Retrait des DOT-111: un «pétard mouillé», selon les Méganticois

Le ministre fédéral des Transports a confirmé, lundi, que les wagons-citernes DOT-111, comme ceux qui avaient explosé lors du déraillement à Lac-Mégantic, ne pourront plus transporter de pétrole brut dès le 1er novembre.
Photo: Pedro Ruiz Le Devoir Le ministre fédéral des Transports a confirmé, lundi, que les wagons-citernes DOT-111, comme ceux qui avaient explosé lors du déraillement à Lac-Mégantic, ne pourront plus transporter de pétrole brut dès le 1er novembre.

L’annonce par Ottawa du retrait anticipé des wagons-citernes DOT-111, mis en cause dans la tragédie de Lac-Mégantic, n’est qu’un « pétard mouillé », estime le porte-parole de la Coalition des citoyens et organismes engagés pour la sécurité ferroviaire de Lac-Mégantic, Robert Bellefleur.

« Tout ce que le ministre fait, c’est s’harmoniser avec les États-Unis », a lancé le Méganticois dans un entretien avec Le Devoir, lundi. Plus tôt dans la journée, le ministre fédéral des Transports, Marc Garneau, a confirmé le retrait des wagons DOT-111 destinés au transport du pétrole brut au 1er novembre 2016, plusieurs mois avant les échéanciers prévus.

Pour appuyer cette décision, le ministre Garneau a insisté sur l’importance de « protéger les Canadiens » et d’améliorer « la sécurité des communautés établies le long de nos lignes de chemin de fer ». Des justifications que Robert Bellefleur a prises avec un grain de sel. « Le ministre accélère le retrait des wagons parce que les Américains ont annoncé qu’ils allaient de l’avant un an avant le Canada », a-t-il réagi.

En juillet 2014, le département américain des Transports a bel et bien annoncé qu’il se donnait deux ans pour retirer les wagons-citernes DOT-111 transportant du pétrole brut ou de l’éthanol. L’annonce du gouvernement canadien arrive donc au terme de cette échéance.

Pas moins de 28 000 wagons transportant du pétrole brut circulent au Canada et aux États-Unis. Les nouvelles règles canadiennes s’appliqueront à l’ensemble de ceux-ci, même s’ils ne sont qu’en transit au Canada.
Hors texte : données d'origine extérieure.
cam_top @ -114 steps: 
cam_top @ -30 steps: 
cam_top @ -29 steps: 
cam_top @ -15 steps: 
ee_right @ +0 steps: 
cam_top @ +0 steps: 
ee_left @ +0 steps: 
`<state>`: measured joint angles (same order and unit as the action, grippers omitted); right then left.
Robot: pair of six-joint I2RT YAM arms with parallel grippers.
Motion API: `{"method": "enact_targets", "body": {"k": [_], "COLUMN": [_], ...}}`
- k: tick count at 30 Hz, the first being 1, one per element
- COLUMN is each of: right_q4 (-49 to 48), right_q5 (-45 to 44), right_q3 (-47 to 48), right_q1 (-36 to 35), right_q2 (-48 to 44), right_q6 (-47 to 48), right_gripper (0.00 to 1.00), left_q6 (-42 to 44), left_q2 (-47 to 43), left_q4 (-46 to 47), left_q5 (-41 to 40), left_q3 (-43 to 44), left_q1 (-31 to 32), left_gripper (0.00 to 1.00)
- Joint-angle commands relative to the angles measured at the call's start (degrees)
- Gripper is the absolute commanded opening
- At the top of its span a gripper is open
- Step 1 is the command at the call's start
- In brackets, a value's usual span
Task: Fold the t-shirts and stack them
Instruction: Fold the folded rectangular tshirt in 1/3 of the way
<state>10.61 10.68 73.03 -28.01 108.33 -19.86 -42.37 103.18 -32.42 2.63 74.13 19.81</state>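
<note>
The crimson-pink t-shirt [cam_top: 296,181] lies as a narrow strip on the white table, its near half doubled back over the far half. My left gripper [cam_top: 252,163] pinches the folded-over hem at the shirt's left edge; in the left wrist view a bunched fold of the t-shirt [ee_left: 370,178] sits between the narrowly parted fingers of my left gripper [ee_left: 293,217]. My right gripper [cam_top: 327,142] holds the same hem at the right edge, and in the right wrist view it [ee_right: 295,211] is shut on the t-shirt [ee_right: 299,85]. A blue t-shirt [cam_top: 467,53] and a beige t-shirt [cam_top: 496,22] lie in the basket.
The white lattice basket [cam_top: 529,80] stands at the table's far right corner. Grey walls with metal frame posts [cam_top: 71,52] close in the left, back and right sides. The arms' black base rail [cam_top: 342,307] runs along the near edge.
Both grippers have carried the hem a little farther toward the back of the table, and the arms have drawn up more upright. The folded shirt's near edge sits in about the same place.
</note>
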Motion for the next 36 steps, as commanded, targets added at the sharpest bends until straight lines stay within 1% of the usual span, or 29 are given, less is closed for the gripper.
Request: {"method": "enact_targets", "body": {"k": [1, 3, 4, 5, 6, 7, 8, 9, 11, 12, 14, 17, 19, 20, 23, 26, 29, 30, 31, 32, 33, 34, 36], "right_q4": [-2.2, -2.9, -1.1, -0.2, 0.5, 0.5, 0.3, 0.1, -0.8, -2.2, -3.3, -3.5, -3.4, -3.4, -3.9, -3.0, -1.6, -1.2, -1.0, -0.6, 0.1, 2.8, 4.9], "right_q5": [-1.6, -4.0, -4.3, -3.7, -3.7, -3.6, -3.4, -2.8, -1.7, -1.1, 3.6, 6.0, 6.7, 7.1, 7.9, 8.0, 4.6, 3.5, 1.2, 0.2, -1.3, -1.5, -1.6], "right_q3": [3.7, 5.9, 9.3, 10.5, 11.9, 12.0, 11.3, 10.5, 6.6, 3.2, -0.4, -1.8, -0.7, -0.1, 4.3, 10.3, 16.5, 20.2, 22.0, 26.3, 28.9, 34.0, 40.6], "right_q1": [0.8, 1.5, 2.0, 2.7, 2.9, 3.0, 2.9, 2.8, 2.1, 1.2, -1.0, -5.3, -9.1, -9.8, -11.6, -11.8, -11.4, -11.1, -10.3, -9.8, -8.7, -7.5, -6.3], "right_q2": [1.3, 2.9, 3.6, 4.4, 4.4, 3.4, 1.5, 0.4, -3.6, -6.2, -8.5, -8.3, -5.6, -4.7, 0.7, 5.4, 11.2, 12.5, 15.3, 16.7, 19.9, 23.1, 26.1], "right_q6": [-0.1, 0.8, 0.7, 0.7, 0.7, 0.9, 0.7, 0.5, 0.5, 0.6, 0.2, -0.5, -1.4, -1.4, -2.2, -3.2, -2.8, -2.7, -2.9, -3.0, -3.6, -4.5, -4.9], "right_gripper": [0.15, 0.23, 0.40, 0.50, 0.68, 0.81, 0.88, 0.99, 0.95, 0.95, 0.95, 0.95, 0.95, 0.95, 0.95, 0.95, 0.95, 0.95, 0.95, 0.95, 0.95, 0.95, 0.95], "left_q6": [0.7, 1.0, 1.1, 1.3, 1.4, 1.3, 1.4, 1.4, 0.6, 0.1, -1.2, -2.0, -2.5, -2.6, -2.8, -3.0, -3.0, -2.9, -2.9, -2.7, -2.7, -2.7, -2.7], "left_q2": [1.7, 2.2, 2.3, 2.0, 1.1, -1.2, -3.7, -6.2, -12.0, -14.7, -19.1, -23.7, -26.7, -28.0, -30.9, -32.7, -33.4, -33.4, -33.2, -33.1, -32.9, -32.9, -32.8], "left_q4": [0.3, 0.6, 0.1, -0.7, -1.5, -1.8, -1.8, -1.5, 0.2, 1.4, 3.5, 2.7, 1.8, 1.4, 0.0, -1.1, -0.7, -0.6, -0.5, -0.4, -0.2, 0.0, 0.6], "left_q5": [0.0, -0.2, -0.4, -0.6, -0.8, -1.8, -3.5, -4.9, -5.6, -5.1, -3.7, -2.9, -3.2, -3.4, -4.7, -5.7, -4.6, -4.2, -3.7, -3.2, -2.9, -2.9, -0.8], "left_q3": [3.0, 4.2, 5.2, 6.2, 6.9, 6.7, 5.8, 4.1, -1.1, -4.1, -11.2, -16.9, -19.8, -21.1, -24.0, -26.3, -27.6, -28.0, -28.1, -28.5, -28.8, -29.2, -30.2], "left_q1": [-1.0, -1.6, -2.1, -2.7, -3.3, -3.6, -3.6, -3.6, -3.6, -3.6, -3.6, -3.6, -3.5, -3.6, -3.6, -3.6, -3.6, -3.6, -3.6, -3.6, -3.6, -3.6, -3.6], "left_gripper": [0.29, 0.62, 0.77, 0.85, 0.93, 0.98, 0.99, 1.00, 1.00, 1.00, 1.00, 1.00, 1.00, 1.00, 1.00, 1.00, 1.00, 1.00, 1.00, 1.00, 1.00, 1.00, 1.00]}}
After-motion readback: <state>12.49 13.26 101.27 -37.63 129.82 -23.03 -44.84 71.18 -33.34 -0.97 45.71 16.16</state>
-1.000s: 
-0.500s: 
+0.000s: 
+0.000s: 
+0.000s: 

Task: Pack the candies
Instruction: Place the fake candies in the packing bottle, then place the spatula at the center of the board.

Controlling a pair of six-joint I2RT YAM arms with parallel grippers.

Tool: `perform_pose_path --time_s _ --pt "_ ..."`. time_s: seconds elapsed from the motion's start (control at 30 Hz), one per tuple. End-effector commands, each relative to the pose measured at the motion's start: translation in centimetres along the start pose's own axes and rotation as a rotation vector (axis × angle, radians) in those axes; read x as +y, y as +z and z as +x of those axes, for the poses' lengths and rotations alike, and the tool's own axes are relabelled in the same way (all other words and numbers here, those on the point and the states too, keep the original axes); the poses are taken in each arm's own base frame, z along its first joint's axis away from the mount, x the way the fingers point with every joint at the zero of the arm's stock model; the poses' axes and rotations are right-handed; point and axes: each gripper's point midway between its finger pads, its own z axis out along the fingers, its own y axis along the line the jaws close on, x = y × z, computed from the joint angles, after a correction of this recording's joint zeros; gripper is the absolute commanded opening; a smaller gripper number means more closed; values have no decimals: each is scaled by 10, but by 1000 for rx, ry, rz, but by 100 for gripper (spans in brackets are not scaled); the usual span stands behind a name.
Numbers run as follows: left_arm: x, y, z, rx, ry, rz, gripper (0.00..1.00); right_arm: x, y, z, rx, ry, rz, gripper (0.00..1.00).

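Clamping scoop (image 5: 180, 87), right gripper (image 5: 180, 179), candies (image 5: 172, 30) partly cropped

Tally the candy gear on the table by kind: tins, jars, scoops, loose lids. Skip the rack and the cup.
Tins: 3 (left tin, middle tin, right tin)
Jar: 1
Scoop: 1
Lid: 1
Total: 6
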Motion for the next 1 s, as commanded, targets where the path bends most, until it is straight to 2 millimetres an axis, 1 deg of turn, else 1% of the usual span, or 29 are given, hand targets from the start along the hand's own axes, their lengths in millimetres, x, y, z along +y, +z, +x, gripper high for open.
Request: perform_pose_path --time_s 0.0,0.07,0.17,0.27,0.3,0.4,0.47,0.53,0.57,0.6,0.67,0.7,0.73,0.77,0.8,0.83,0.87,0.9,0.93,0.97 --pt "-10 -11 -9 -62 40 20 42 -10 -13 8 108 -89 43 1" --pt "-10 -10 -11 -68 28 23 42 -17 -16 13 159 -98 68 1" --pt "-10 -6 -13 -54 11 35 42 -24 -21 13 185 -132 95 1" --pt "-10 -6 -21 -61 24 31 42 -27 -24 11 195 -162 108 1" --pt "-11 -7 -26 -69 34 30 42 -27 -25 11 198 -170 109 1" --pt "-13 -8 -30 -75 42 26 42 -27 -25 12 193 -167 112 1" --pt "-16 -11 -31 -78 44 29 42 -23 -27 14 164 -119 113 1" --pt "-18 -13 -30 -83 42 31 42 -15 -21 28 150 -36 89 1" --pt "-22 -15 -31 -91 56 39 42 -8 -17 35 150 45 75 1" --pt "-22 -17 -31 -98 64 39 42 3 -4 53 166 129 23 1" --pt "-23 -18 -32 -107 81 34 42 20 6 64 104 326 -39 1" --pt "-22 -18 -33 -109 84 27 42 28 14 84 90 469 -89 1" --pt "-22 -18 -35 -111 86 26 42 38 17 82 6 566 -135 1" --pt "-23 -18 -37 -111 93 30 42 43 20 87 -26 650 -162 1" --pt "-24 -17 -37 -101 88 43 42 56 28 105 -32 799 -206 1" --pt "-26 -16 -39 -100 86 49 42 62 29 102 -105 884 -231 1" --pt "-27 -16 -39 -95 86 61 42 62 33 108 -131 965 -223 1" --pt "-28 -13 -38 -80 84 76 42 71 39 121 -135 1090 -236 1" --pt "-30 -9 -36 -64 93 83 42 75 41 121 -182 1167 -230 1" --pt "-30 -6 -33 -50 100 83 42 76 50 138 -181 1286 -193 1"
La réglementation canadienne concerne uniquement le pétrole brut. Elle n’affecte donc pas le transport d’autres substances dangereuses. Les compagnies ferroviaires qui seront prises en défaut devront payer des amendes, dont les montants n’ont pas été divulgués par le ministre.

Voie de contournement

 

Par ailleurs questionné sur la voie de contournement que réclament depuis trois ans les résidants de Lac-Mégantic, Marc Garneau a répété que l’échéancier pour les études en cours était le mois d’avril 2019. « Il reste encore deux phases. Il faut qu’il y ait une évaluation environnementale, que le gouvernement du Québec examine les terres agricoles à travers lesquelles passerait cette voie de contournement, qu’il y ait une détermination plus approfondie des coûts », a-t-il déclaré.

Là encore, la réponse a déplu à Robert Bellefleur, qui n’en peut plus de voir les trains circuler en plein coeur de sa ville. « On parle d’une voie de 12 kilomètres. Je m’excuse du mot, mais on nous niaise », a-t-il lâché.

Si le projet de voie de contournement est accepté, la construction de la voie de contournement ne commencerait pas avant 2021 ou 2022. « Imaginez, la Caisse de dépôt propose un SLR de 67 km en pleine zone urbaine qui serait fonctionnel en 2020 », a comparé M. Bellefleur. Selon lui, le processus devrait être accéléré afin de soulager les traumatismes qu’a laissés chez la population de Lac-Mégantic le déraillement d’un train qui a fait 47 morts, le 6 juillet 2013.